• DIRECTIONS
Could you output each line below exactly as it appears, excluding any pictures?

[Stored records]
------------------------------
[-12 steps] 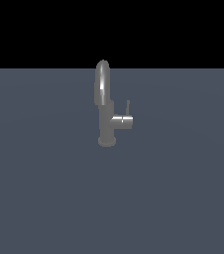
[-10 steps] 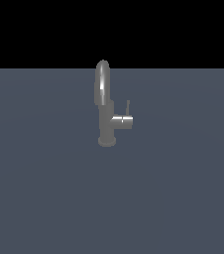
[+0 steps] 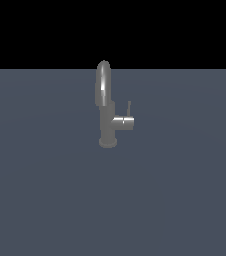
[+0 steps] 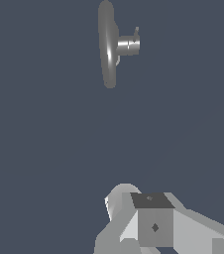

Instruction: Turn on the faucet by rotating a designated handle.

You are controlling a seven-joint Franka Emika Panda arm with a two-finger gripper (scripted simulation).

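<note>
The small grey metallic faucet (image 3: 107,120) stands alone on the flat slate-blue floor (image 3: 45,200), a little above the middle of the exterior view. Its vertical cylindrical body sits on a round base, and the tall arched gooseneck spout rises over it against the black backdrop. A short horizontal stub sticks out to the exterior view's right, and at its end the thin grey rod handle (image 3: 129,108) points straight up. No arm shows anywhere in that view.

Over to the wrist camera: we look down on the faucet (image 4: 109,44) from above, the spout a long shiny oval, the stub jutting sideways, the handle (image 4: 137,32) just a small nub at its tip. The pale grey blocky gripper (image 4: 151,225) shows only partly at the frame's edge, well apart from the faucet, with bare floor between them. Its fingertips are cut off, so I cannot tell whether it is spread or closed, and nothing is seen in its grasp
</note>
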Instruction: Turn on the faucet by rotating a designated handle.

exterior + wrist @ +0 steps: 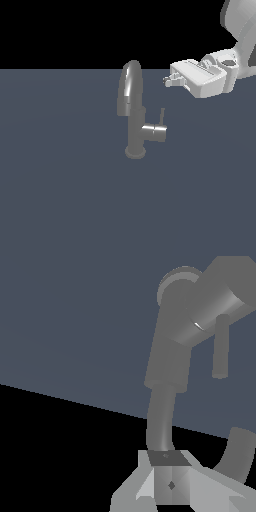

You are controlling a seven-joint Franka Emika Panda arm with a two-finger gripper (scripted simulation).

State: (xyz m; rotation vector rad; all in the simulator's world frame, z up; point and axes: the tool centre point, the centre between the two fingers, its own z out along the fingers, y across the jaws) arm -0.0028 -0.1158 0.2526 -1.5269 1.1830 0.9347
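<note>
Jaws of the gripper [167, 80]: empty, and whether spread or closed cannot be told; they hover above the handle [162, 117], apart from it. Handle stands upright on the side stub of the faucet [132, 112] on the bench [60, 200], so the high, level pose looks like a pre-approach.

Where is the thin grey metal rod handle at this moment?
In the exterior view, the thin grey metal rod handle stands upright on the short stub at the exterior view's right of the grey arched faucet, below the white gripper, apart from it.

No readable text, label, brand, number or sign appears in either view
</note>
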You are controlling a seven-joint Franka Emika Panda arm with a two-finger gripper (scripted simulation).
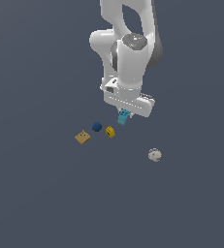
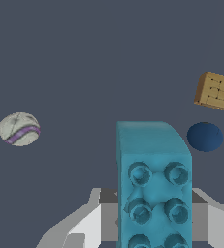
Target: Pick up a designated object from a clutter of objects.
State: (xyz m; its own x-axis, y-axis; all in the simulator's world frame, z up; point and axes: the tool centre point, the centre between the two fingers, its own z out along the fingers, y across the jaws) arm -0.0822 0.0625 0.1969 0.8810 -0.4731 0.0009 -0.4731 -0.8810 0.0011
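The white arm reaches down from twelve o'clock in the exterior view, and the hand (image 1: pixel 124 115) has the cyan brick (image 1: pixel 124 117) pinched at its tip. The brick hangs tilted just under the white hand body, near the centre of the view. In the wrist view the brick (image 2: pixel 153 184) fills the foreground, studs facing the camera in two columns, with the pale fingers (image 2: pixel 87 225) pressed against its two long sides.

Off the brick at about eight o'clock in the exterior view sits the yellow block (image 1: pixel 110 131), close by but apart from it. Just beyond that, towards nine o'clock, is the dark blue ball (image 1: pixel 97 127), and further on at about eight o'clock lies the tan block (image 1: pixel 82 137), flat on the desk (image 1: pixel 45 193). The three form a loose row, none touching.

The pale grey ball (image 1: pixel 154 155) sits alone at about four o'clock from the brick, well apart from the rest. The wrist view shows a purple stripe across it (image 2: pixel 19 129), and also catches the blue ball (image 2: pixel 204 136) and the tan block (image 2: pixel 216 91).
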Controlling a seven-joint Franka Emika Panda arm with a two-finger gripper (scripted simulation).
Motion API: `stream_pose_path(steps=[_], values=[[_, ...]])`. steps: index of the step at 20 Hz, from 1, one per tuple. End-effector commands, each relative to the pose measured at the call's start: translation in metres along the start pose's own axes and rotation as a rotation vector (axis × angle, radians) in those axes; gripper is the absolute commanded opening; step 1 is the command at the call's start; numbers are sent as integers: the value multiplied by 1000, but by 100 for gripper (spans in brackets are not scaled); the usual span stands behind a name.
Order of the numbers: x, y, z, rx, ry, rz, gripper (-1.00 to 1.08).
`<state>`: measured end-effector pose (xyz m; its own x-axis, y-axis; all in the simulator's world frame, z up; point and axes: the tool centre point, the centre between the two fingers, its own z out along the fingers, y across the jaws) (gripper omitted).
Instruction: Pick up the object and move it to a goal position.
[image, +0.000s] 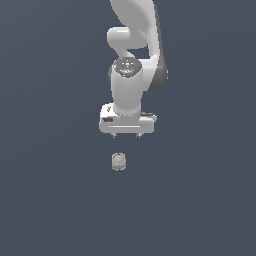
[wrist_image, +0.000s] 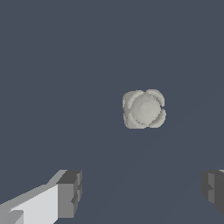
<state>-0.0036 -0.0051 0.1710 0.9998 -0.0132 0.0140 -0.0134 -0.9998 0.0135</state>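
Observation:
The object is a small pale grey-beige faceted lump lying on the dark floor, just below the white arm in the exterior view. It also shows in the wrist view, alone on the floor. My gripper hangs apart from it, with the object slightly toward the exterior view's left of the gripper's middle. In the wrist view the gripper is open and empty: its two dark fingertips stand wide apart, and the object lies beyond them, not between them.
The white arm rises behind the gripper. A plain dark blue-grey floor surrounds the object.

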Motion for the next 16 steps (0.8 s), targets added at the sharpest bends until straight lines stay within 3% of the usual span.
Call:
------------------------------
• SOLUTION TO THIS TASK
[-12 steps] 
[-10 steps] 
[+0 steps] 
[+0 steps] 

Instruction: Turn on the faucet by rotating a designated handle.

You are controlling a seven-joint Franka Emika Panda arm with a two-finger gripper (scripted simulation).

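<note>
The small grey metallic faucet (image 3: 107,120) stands alone on the flat slate-blue floor (image 3: 45,200), a little above the middle of the exterior view. Its vertical cylindrical body sits on a round base, and the tall arched gooseneck spout rises over it against the black backdrop. A short horizontal stub sticks out to the exterior view's right, and at its end the thin grey rod handle (image 3: 129,108) points straight up. No arm shows anywhere in that view.

Over to the wrist camera: we look down on the faucet (image 4: 109,44) from above, the spout a long shiny oval, the stub jutting sideways, the handle (image 4: 137,32) just a small nub at its tip. The pale grey blocky gripper (image 4: 151,225) shows only partly at the frame's edge, well apart from the faucet, with bare floor between them. Its fingertips are cut off, so I cannot tell whether it is spread or closed, and nothing is seen in its grasp
</note>
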Instruction: Turn on the faucet by rotating a designated handle.

exterior + wrist @ +0 steps: 

You are controlling a seven-joint Franka Emika Panda arm with a two-finger gripper (scripted simulation).

State: (xyz m; rotation vector rad; all in the simulator's world frame, z up; point and axes: the tool centre point, the centre between the two fingers, its own z out along the fingers, y across the jaws) arm -0.0028 -0.1158 0.2526 -1.5269 1.1830 0.9347
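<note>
Jaws of the gripper [167, 80]: empty, and whether spread or closed cannot be told; they hover above the handle [162, 117], apart from it. Handle stands upright on the side stub of the faucet [132, 112] on the bench [60, 200], so the high, level pose looks like a pre-approach.

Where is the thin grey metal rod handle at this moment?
In the exterior view, the thin grey metal rod handle stands upright on the short stub at the exterior view's right of the grey arched faucet, below the white gripper, apart from it.

No readable text, label, brand, number or sign appears in either view
</note>
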You are controlling a seven-joint Franka Emika Panda arm with a two-finger gripper (scripted simulation).
Target: Pick up a designated object from a clutter of objects.
State: (xyz m; its own x-axis, y-axis; all in the simulator's world frame, z up; point and axes: the tool centre point, the centre between the two fingers, its own z out along the fingers, y across the jaws) arm -0.0822 0.0625 0.1969 0.8810 -0.4731 0.0009 -0.4731 -0.8810 0.0011
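The white arm reaches down from twelve o'clock in the exterior view, and the hand (image 1: pixel 124 115) has the cyan brick (image 1: pixel 124 117) pinched at its tip. The brick hangs tilted just under the white hand body, near the centre of the view. In the wrist view the brick (image 2: pixel 153 184) fills the foreground, studs facing the camera in two columns, with the pale fingers (image 2: pixel 87 225) pressed against its two long sides.

Off the brick at about eight o'clock in the exterior view sits the yellow block (image 1: pixel 110 131), close by but apart from it. Just beyond that, towards nine o'clock, is the dark blue ball (image 1: pixel 97 127), and further on at about eight o'clock lies the tan block (image 1: pixel 82 137), flat on the desk (image 1: pixel 45 193). The three form a loose row, none touching.

The pale grey ball (image 1: pixel 154 155) sits alone at about four o'clock from the brick, well apart from the rest. The wrist view shows a purple stripe across it (image 2: pixel 19 129), and also catches the blue ball (image 2: pixel 204 136) and the tan block (image 2: pixel 216 91).
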Controlling a seven-joint Franka Emika Panda arm with a two-finger gripper (scripted simulation).
Motion API: `stream_pose_path(steps=[_], values=[[_, ...]])`. steps: index of the step at 20 Hz, from 1, one per tuple. End-effector commands, each relative to the pose measured at the call's start: translation in metres along the start pose's own axes and rotation as a rotation vector (axis × angle, radians) in those axes; gripper is the absolute commanded opening; step 1 is the command at the call's start; numbers are sent as integers: the value multiplied by 1000, but by 100 for gripper (spans in brackets are not scaled); the usual span stands behind a name.
Order of the numbers: x, y, z, rx, ry, rz, gripper (-1.00 to 1.08).
`<state>`: measured end-effector pose (xyz m; its own x-axis, y-axis; all in the simulator's world frame, z up; point and axes: the tool centre point, the centre between the two fingers, its own z out along the fingers, y across the jaws) (gripper omitted).
Instruction: Pick up the object and move it to a goal position.
[image, +0.000s] 
[wrist_image, +0.000s] 
<state>-0.0036 -0.0051 0.1710 0.9998 -0.0132 0.0140 -0.0134 -0.9998 0.0135</state>
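Observation:
The object is a small pale grey-beige faceted lump lying on the dark floor, just below the white arm in the exterior view. It also shows in the wrist view, alone on the floor. My gripper hangs apart from it, with the object slightly toward the exterior view's left of the gripper's middle. In the wrist view the gripper is open and empty: its two dark fingertips stand wide apart, and the object lies beyond them, not between them.
The white arm rises behind the gripper. A plain dark blue-grey floor surrounds the object.
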
Motion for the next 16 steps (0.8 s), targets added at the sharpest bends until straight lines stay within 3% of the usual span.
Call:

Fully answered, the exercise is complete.